● **Task prompt**: Output the data verbatim, minus the images.

● **Data shown**:
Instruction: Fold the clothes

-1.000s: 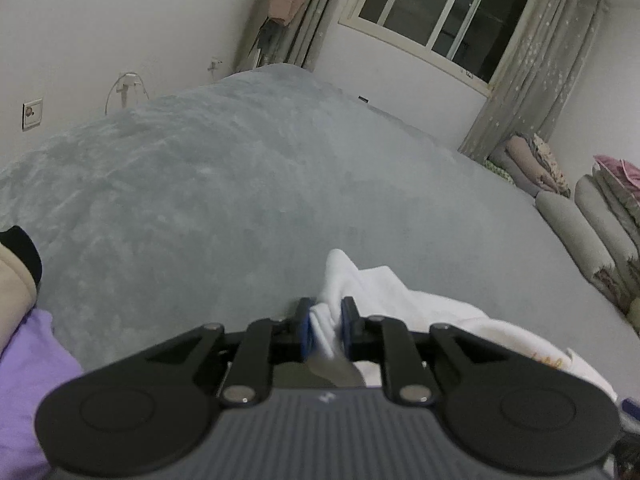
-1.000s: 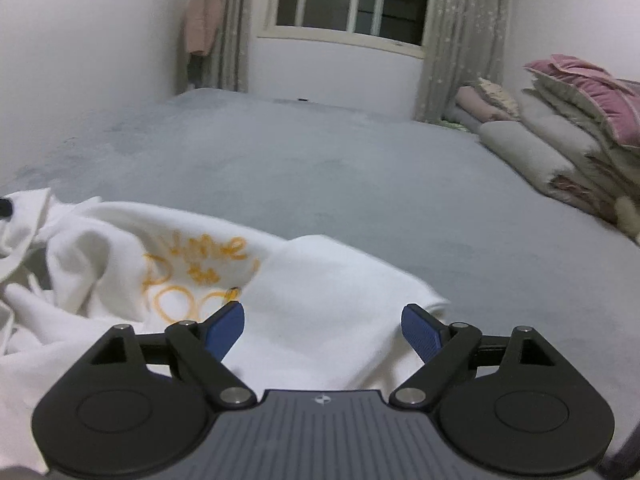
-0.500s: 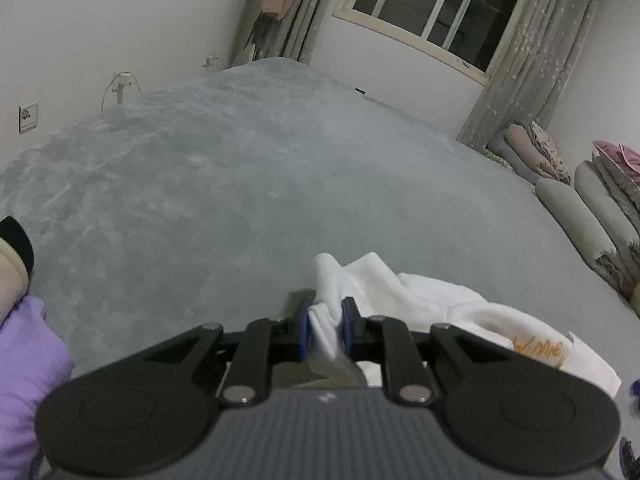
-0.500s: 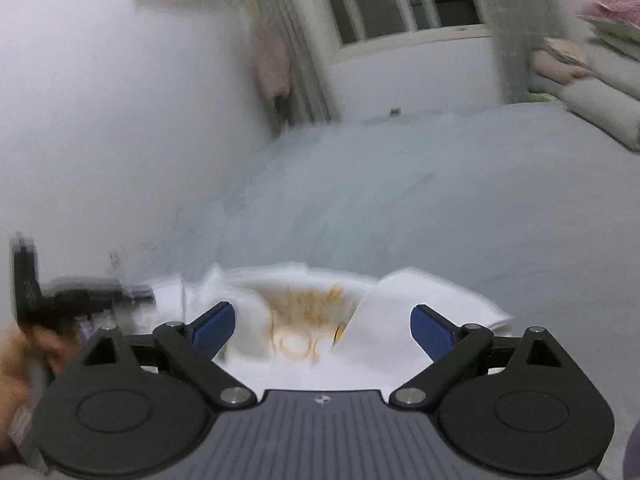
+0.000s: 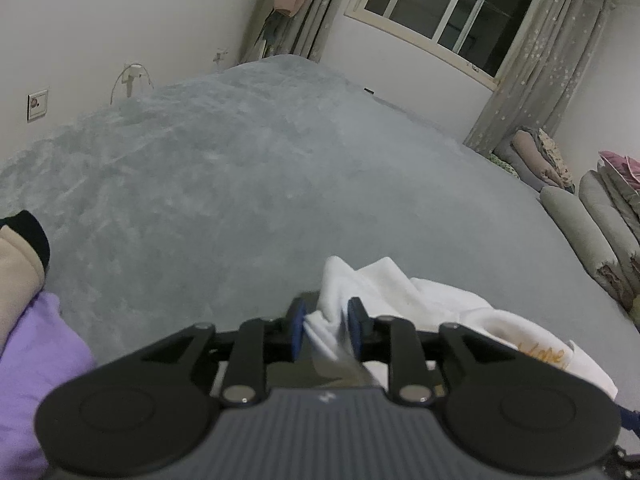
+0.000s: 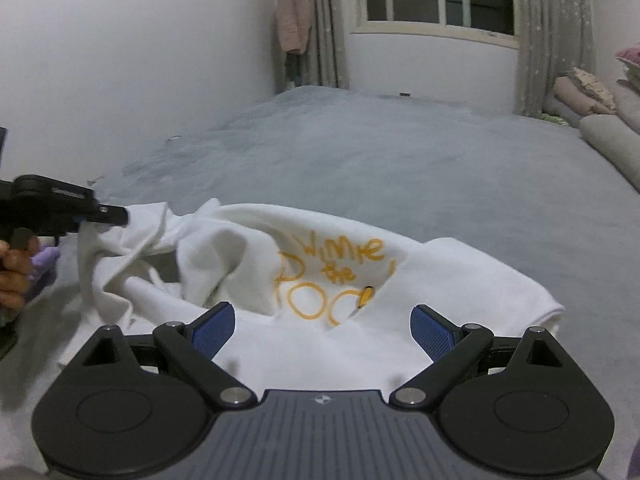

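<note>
1. My left gripper (image 5: 326, 330) is opening. A bunched edge of the white shirt (image 6: 400, 280) sits between its blue pads (image 5: 298, 330), but there is now slack on either side of the cloth, so I judge the pinch is letting go.

2. My right gripper (image 6: 322, 330) stands wide, jaws well apart, with nothing in them. It hovers over the near part of the shirt, the yellow lettering (image 6: 332, 272) just beyond its tips.

3. The shirt lies crumpled on the grey bed cover (image 6: 400, 160), near me. Its long axis runs left to right across my right wrist view: the gathered, raised end to the left at my left gripper, the flatter folded end to the right.

4. The relation that matters: the flat right end is nearest my right gripper, slightly right of and beyond its tips; the left end belongs to my left.

5. A purple garment (image 5: 36, 360) lies near left, apart from the shirt.
</note>
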Demonstrator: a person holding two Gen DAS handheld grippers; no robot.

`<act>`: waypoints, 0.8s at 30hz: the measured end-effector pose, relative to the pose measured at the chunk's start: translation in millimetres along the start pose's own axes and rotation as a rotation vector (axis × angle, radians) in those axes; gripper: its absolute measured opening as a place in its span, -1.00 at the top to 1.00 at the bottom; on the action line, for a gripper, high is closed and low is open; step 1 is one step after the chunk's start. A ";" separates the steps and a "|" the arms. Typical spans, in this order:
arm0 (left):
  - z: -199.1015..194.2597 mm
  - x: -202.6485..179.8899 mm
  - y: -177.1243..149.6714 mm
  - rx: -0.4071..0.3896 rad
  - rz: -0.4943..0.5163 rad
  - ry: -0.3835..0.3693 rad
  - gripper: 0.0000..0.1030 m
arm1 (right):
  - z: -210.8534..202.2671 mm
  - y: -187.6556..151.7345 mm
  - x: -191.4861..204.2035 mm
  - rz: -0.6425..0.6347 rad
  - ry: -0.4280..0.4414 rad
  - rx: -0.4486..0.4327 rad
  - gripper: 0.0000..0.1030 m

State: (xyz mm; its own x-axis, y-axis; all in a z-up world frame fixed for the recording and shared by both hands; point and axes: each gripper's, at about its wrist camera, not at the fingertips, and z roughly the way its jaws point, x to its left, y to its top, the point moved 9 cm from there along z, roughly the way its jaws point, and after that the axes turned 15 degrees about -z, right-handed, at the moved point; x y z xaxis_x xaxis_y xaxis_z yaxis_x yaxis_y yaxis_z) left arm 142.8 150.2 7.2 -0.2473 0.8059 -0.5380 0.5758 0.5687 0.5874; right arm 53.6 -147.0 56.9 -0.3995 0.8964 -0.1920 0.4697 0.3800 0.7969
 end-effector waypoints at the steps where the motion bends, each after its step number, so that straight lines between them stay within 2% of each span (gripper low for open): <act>1: -1.8 1.0 1.6 -0.004 -0.012 -0.003 0.04 | 0.9 0.1 -4.0 0.003 -0.017 0.001 -0.84; 2: -4.3 1.6 4.2 -0.012 -0.022 -0.011 -0.22 | 1.8 -0.4 -9.4 0.013 -0.034 0.002 -0.84; 3: -6.6 0.1 5.6 -0.019 -0.021 -0.020 -0.37 | 3.2 -1.4 -15.2 0.032 -0.049 0.006 -0.84; 8: -8.6 -21.8 -3.2 -0.005 0.051 -0.088 -0.65 | 12.3 -9.8 -39.4 0.102 -0.113 0.041 -0.84; 9: -5.8 -27.8 -8.8 0.010 0.080 -0.093 -0.77 | 14.5 -11.7 -41.4 0.106 -0.117 0.049 -0.84; 11: 3.2 -36.9 -23.1 0.029 0.152 -0.075 -0.91 | 19.4 -14.7 -42.5 0.104 -0.127 0.066 -0.84; 13: 14.8 -41.4 -35.2 0.035 0.237 -0.015 -0.91 | 23.6 -17.0 -42.3 0.078 -0.156 0.089 -0.84; 14: 21.4 -41.2 -39.8 0.032 0.275 0.023 -0.87 | 25.1 -18.6 -43.1 0.069 -0.170 0.099 -0.84; 16: 32.5 -35.4 -44.5 0.039 0.314 0.086 -0.44 | 27.9 -20.4 -42.2 0.066 -0.170 0.104 -0.83; 17: 37.9 -31.4 -46.6 0.048 0.330 0.117 0.11 | 30.9 -21.3 -39.9 0.065 -0.159 0.102 -0.77; 18: 43.2 -27.4 -48.6 0.058 0.346 0.149 0.57 | 34.2 -22.3 -37.1 0.063 -0.148 0.099 -0.37; 19: 46.3 -23.5 -49.0 0.067 0.354 0.163 0.64 | 39.8 -24.2 -33.1 0.039 -0.136 0.119 0.27; 20: 46.4 -21.0 -47.5 0.071 0.345 0.159 0.69 | 43.3 -26.0 -33.0 0.026 -0.151 0.137 0.56; 21: 44.6 -18.8 -43.5 0.069 0.322 0.152 0.73 | 46.2 -27.5 -33.8 0.016 -0.172 0.155 0.95; 24: 29.9 -14.3 -21.3 0.020 0.249 0.127 0.77 | 39.1 -21.8 -43.6 0.066 -0.197 0.115 0.96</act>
State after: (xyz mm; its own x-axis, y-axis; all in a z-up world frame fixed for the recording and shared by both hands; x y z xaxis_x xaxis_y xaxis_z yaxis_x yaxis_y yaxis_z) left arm 157.4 121.7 -15.7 -0.1908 0.9353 -0.2980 0.6464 0.3482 0.6790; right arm 91.6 -185.5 25.5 -0.2092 0.9431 -0.2585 0.5805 0.3325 0.7433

● **Exercise answer**:
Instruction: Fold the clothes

-1.000s: 
-1.000s: 
-0.500s: 
-0.500s: 
+0.000s: 
+0.000s: 

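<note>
1. My left gripper (image 5: 326, 330) is opening. A bunched edge of the white shirt (image 6: 400, 280) sits between its blue pads (image 5: 298, 330), but there is now slack on either side of the cloth, so I judge the pinch is letting go.

2. My right gripper (image 6: 322, 330) stands wide, jaws well apart, with nothing in them. It hovers over the near part of the shirt, the yellow lettering (image 6: 332, 272) just beyond its tips.

3. The shirt lies crumpled on the grey bed cover (image 6: 400, 160), near me. Its long axis runs left to right across my right wrist view: the gathered, raised end to the left at my left gripper, the flatter folded end to the right.

4. The relation that matters: the flat right end is nearest my right gripper, slightly right of and beyond its tips; the left end belongs to my left.

5. A purple garment (image 5: 36, 360) lies near left, apart from the shirt.
</note>
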Demonstrator: a person holding two Gen DAS handheld grippers; no robot.

`<act>`: waypoints, 0.8s at 30hz: the measured end-effector pose, relative to the pose measured at the chunk's start: translation in millimetres along the start pose's own axes and rotation as a rotation vector (axis × angle, radians) in those axes; gripper: its absolute measured opening as a place in its span, -1.00 at the top to 1.00 at the bottom; on the action line, for a gripper, high is closed and low is open; step 1 is one step after the chunk's start. A ";" separates the steps and a "|" the arms. Typical spans, in this order:
arm0 (left):
  - z: -199.1015..194.2597 mm
  - x: -202.6485..179.8899 mm
  - y: -177.1243..149.6714 mm
  - rx: -0.4071..0.3896 rad
  - rz: -0.4943..0.5163 rad
  - ry: -0.3835..0.3693 rad
  - gripper: 0.0000..0.1030 m
arm1 (right):
  - z: -210.8534..202.2671 mm
  - y: -187.6556..151.7345 mm
  - x: -191.4861..204.2035 mm
  - rz: -0.6425..0.6347 rad
  - ry: -0.4280..0.4414 rad
  - rx: -0.4486..0.4327 rad
  - gripper: 0.0000..0.1030 m

State: (xyz mm; its own x-axis, y-axis; all in a z-up world frame fixed for the recording and shared by both hands; point and axes: each gripper's, at about its wrist camera, not at the fingertips, and z roughly the way its jaws point, x to its left, y to its top, the point moved 9 cm from there along z, roughly the way its jaws point, and after that the axes turned 15 degrees about -z, right-handed, at the moved point; x y z xaxis_x xaxis_y xaxis_z yaxis_x yaxis_y yaxis_z) left arm 142.8 150.2 7.2 -0.2473 0.8059 -0.5380 0.5758 0.5687 0.5874; right arm 53.6 -147.0 56.9 -0.3995 0.8964 -0.1920 0.4697 0.3800 0.7969
 end-effector waypoints at the steps where the motion bends, each after its step number, so that straight lines between them stay within 2% of each span (gripper low for open): <act>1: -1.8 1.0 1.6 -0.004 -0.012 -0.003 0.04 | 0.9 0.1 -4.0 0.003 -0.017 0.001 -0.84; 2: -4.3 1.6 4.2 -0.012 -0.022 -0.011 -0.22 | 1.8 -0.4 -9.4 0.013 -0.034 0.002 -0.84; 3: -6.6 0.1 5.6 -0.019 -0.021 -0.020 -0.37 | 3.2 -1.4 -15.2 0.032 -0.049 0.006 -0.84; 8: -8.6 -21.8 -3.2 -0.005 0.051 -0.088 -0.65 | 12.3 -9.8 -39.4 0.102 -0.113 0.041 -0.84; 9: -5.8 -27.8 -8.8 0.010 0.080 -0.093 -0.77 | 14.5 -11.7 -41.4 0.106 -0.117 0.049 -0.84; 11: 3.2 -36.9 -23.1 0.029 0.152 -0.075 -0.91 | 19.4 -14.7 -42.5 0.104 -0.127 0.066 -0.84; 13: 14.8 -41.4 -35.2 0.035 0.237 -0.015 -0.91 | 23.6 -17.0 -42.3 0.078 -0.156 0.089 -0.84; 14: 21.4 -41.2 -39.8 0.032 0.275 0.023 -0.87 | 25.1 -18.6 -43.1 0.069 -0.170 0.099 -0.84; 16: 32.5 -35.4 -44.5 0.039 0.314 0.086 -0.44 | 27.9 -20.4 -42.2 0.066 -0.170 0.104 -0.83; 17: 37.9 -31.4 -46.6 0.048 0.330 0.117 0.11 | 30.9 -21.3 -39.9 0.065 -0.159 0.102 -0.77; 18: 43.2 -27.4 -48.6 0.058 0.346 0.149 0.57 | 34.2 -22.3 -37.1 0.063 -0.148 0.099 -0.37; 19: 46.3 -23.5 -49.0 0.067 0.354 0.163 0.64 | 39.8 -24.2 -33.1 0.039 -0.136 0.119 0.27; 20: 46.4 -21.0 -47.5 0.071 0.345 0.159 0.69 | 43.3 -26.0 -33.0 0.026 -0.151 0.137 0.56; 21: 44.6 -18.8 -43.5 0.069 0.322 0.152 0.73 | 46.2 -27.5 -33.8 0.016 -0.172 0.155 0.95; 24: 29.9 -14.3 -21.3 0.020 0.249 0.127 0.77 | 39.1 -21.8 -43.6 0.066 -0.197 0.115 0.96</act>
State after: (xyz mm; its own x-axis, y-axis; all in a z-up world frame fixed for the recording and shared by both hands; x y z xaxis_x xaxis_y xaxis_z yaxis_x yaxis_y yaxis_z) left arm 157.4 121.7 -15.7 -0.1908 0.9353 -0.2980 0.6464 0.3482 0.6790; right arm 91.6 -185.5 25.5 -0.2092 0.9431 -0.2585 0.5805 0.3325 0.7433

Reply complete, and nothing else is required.